• [Required work]: The word "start" may appear in lines of the data below. Say how many lines hold it, giving only the number.

• [Data provided]:
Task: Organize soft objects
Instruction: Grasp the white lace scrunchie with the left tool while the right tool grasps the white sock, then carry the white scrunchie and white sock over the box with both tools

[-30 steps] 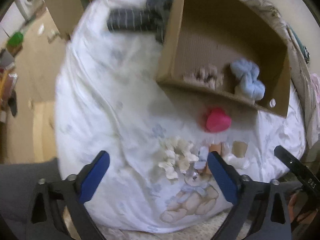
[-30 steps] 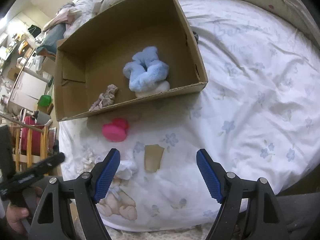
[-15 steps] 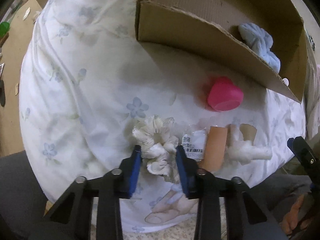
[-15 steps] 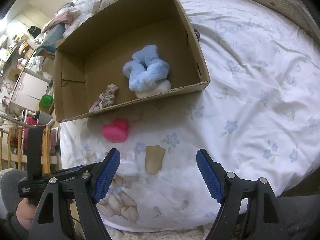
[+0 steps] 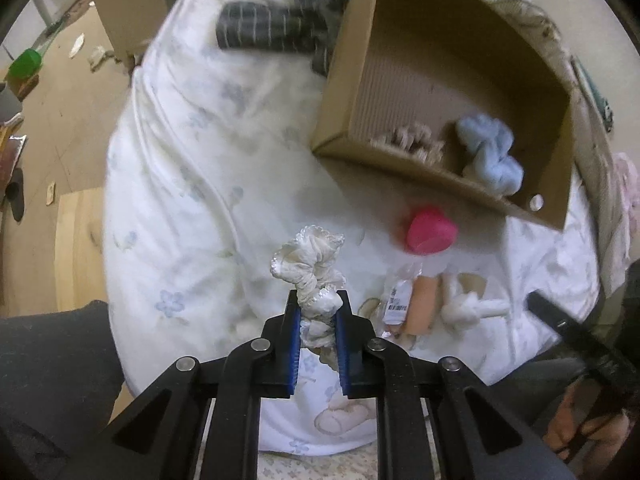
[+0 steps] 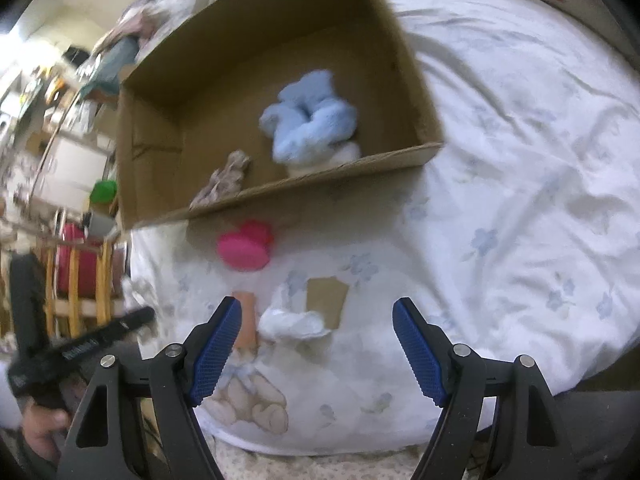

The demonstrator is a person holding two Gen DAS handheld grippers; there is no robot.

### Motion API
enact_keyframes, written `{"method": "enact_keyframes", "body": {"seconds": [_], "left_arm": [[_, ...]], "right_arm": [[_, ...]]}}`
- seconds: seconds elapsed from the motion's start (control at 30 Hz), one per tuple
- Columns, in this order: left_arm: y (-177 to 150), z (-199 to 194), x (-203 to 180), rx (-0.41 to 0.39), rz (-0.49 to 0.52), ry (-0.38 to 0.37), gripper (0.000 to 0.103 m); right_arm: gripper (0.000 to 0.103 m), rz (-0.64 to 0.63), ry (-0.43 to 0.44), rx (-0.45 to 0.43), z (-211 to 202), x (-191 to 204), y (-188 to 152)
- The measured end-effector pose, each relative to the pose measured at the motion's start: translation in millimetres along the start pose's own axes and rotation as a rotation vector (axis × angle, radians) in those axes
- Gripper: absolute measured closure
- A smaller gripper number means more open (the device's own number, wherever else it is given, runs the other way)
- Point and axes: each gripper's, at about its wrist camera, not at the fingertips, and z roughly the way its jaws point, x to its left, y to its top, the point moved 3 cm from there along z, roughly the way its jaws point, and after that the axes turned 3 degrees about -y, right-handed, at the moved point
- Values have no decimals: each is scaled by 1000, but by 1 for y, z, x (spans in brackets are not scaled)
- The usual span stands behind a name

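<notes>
My left gripper (image 5: 317, 300) is shut on a cream ruffled scrunchie (image 5: 310, 266) and holds it lifted above the white bedsheet. An open cardboard box (image 5: 400, 160) lies ahead to the right, with a light blue fluffy scrunchie (image 5: 492, 156) and a beige scrunchie (image 5: 412, 144) inside; the box also shows in the right wrist view (image 6: 320, 184). A pink soft object (image 5: 430, 236) lies in front of the box. A white knotted soft piece (image 6: 292, 322) lies just ahead of my right gripper (image 6: 318, 316), which is open and empty.
A peach tube with a barcode label (image 5: 416, 304) lies beside the white piece. A small cardboard scrap (image 6: 326, 300) sits on the sheet. Dark striped socks (image 5: 272, 32) lie at the bed's far end. The bed edge and wooden floor (image 5: 60, 120) are to the left.
My left gripper closed on the cream scrunchie and lifted it off the sheet, pulling back from the bed. My right gripper stayed open and moved slightly closer to the white piece.
</notes>
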Motion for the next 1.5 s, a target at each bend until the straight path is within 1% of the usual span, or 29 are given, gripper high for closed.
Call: {"method": "enact_keyframes", "body": {"seconds": [0.1,0.23,0.33,0.4,0.43,0.47,0.5,0.57,0.6,0.63,0.67,0.7,0.77,0.9,1.03,1.17,1.27,1.33,1.5], "left_arm": [[0,-6,2,-16,3,-15,90],[1,-6,4,-13,-2,-24,90],[-1,-7,4,-11,0,-27,90],[-2,-6,1,-12,9,-24,90],[-3,-6,0,-14,11,-24,90],[-3,-5,0,-14,11,-24,90],[-3,-6,0,-14,11,-24,90],[-3,-6,0,-14,8,-25,90],[-3,-7,0,-16,8,-25,90],[-3,-8,0,-20,10,-23,90],[-4,-9,0,-24,12,-20,90],[-4,-10,0,-28,14,-18,90],[-4,-12,0,-36,18,-9,90],[-5,-14,-1,-50,27,12,90],[-4,-15,-1,-62,32,31,90],[-2,-19,-1,-93,41,60,90],[-1,-24,-2,-108,44,66,90],[-1,-28,-2,-124,51,85,90],[2,-37,-5,-144,55,92,90]], "right_arm": [[20,-74,-14,41,12,16,-6],[20,-193,-77,82,30,37,-13],[20,-275,-147,95,44,51,-17],[21,-312,-165,102,52,56,-19],[25,-323,-171,99,54,59,-20],[37,-335,-174,96,56,62,-19],[52,-342,-171,99,58,64,-19],[61,-339,-156,113,61,63,-19],[69,-335,-144,117,61,63,-20],[72,-332,-125,119,60,63,-20],[80,-334,-112,117,59,63,-20],[85,-339,-101,112,57,65,-20],[87,-334,-79,91,49,65,-20],[87,-298,-23,45,30,62,-13],[88,-284,26,-5,12,60,-15],[88,-276,55,-41,2,63,-10],[88,-266,75,-61,-5,63,-7],[88,-261,92,-82,-18,60,-5],[88,-256,113,-119,-38,61,-2]]}}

• [Answer space]: 2